By Susan Brinkmann, OCDS
Staff Journalist
The Department of Health and Human Services (HHS) is finalizing rules for coverage of preventive services under the new healthcare reform law, and may include “family planning” services, which would not only result in paying for drugs that cause abortions but also threaten conscience protections.
The Patient Protection and Affordable Care Act requires that, starting Thursday, new health plans cover preventative care benefits without deductible, co-pay or coinsurance. Even though regulators deferred a decision to include “preventive care and screening” services specifically for women until August 2011, Planned Parenthood and other entities are already pressing for coverage of “all forms of FDA-approved prescription contraception.”
According to The Hill, many regulators are in favor of the idea. For instance, Montana’s commissioner of securities and insurance believes family planning should be included because of the high cost of pregnancy.
“Pregnancy is an expensive proposition and prevention of unplanned pregnancy is highly cost effective,” writes Commissioner Monica Lindeen. “For every public dollar invested in contraception, nearly $3.75 is saved in Medicaid expenditures that would have been needed for prenatal care, labor and delivery, postpartum care, and the infant’s first year of medical care.

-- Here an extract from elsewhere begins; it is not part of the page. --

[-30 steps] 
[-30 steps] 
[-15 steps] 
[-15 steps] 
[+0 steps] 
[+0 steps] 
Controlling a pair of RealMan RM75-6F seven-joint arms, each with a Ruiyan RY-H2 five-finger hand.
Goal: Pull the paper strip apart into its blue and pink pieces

“In addition, the costs of complications can be very high. Women with unplanned pregnancies have more complicated pregnancies and deliveries on average due to increased likelihood of inadequate prenatal care, exposure of the fetus to harmful substances, and low birth weight.”
But many disagree, such as the U.S. Bishops, who cite numerous reasons why including contraception and sterilization on a list of “preventive” services shouldn’t be allowed.
“These drugs, devices and procedures prevent not a disease condition, but the healthy condition known as fertility,” said Anthony Picarello, USCCB general counsel, and Michael Moses, associate general counsel, in a September 17 letter to HHS. They added that contraception and sterilization “pose significant risks of their own to women’s life and health; and a federal program to mandate their inclusion would pose an unprecedented threat to rights of conscience.”
Picarello and Moses argued that contraception cannot be considered “preventive” on the grounds of preventing abortion because “abortion is not itself a disease condition, but a separate procedure that is performed only by agreement between a woman and a health professional,” and “studies have shown that the percentage of unintended pregnancies that are ended by abortion is higher if the pregnancy occurred during use of a contraceptive.”
They noted that at least one drug already approved by the Food and Drug Administration (FDA) for “emergency contraception” can actually cause early abortions, so a mandate of prescription contraception coverage as a preventive service would “be in direct tension with [PPACA’s] statutory prohibition on mandating any abortion service.”
They also noted that such a mandate would threaten “rights of conscience for religious employers and others who have moral or religious objections to these procedures. In this regard, the Administration’s promise that Americans who like their current coverage will be able to keep it under health care reform would be a hollow pledge.”
They added that this “would also contradict longstanding federal precedents on respect for conscientious objection to such procedures and such coverage,” including the Church amendment, which since 1973 has protected conscientious objection to abortion and sterilization.